- Requirement:
Word for word, repeat the data; no picture should appear in the result.

- Recorded information:
►

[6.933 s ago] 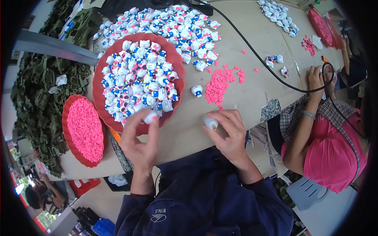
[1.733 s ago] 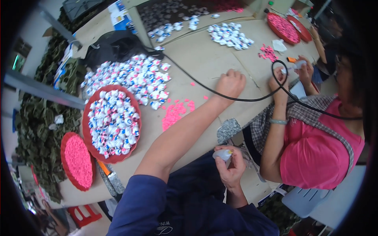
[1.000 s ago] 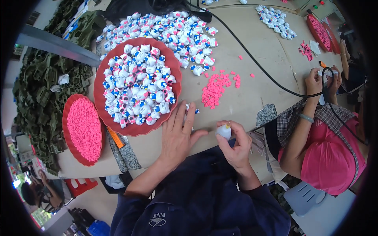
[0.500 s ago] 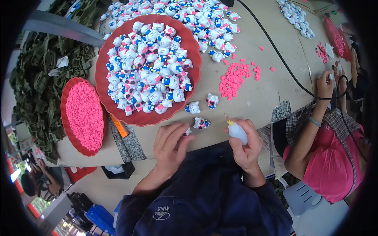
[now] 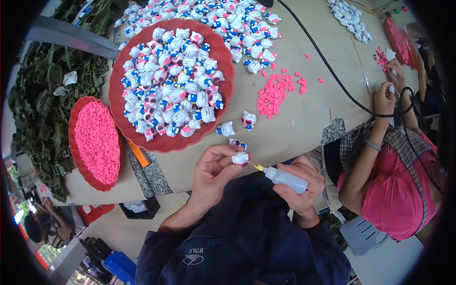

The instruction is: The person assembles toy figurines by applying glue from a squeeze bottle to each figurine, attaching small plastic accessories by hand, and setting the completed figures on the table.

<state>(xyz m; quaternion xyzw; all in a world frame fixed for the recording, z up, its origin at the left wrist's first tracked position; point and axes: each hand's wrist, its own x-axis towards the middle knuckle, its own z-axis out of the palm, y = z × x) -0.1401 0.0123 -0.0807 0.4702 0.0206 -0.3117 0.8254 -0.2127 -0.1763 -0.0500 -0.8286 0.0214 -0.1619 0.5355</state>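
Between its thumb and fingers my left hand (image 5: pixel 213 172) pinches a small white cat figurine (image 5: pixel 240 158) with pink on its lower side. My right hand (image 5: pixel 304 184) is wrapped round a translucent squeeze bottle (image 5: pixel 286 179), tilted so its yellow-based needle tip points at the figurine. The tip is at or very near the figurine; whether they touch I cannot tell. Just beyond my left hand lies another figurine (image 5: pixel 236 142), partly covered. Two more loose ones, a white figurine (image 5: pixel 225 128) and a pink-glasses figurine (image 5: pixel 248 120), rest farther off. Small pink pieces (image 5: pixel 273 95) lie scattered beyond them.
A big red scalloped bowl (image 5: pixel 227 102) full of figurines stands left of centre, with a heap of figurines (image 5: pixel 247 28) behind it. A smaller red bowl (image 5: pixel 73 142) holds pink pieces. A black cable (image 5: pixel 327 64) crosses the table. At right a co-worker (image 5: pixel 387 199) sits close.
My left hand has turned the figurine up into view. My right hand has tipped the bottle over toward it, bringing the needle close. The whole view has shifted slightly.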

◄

- Exercise result:
[6.933 s ago] 
[1.733 s ago] 
[1.000 s ago] 
[0.500 s ago] 
[now] 

The instruction is: The person assembles toy figurines by applying glue from a squeeze bottle to each figurine, attaching small plastic accessories by hand, and setting the completed figures on the table.

<state>(xyz m; quaternion xyzw; all in a world frame fixed for the recording, z up, its origin at the left wrist's first tracked position; point and axes: each hand's wrist, its own x-axis towards the middle knuckle, its own z-axis out of the palm, y = z × x) -0.1401 0.0123 -0.0807 0.4702 0.0206 -0.3117 0.8254 -0.2127 -0.1763 -0.0500 -0.8286 0.0214 -0.1619 0.5355</state>
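Between its thumb and fingers my left hand (image 5: pixel 213 172) pinches a small white cat figurine (image 5: pixel 240 158) with pink on its lower side. My right hand (image 5: pixel 304 184) is wrapped round a translucent squeeze bottle (image 5: pixel 286 179), tilted so its yellow-based needle tip points at the figurine. The tip is at or very near the figurine; whether they touch I cannot tell. Just beyond my left hand lies another figurine (image 5: pixel 236 142), partly covered. Two more loose ones, a white figurine (image 5: pixel 225 128) and a pink-glasses figurine (image 5: pixel 248 120), rest farther off. Small pink pieces (image 5: pixel 273 95) lie scattered beyond them.
A big red scalloped bowl (image 5: pixel 227 102) full of figurines stands left of centre, with a heap of figurines (image 5: pixel 247 28) behind it. A smaller red bowl (image 5: pixel 73 142) holds pink pieces. A black cable (image 5: pixel 327 64) crosses the table. At right a co-worker (image 5: pixel 387 199) sits close.
My left hand has turned the figurine up into view. My right hand has tipped the bottle over toward it, bringing the needle close. The whole view has shifted slightly.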

There's nothing left to add to the answer.